Exercise objective
Your job is to return every line of the listing holding the string "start".

Provided data
......
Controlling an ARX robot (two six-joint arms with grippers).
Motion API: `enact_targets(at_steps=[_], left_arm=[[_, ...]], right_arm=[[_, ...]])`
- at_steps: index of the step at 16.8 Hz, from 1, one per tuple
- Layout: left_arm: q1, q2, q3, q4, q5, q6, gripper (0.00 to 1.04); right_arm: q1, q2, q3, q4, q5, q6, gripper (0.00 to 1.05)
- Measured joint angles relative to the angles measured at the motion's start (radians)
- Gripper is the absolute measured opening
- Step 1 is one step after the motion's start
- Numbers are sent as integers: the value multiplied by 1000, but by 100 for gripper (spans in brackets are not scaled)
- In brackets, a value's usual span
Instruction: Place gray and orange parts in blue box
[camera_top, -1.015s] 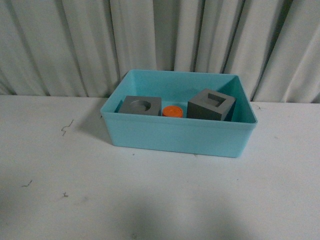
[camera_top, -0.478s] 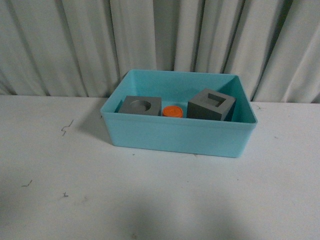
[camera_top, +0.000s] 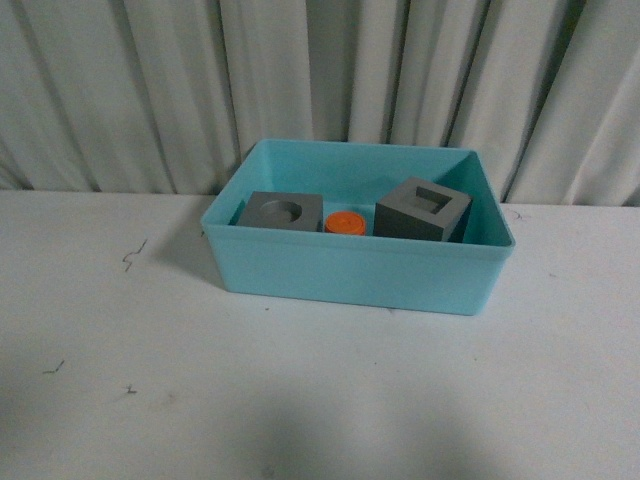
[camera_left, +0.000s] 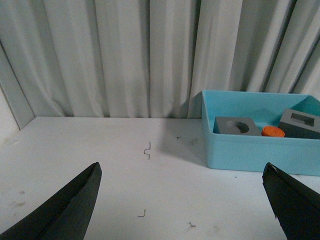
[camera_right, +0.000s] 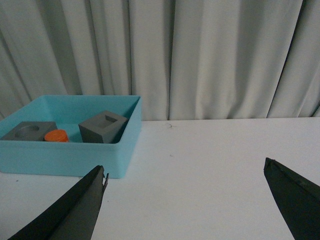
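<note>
Both sets of jaws are spread wide and empty — the left gripper and right gripper are held back over the bench, since both gray cubes and the orange cylinder lie inside the blue box — the task is judged complete.

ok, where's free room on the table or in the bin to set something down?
Bare table in front of the blue box and on both sides. Inside, the front strip is crowded: round-recess cube, orange cylinder and square-recess cube in a row. The floor behind them looks free.
</note>
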Motion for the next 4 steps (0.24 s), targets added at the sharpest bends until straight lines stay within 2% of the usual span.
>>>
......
Result for this exercise
- Measured joint angles relative to the angles measured at the motion's start (radians)
- Step 1 is one step after the motion's start

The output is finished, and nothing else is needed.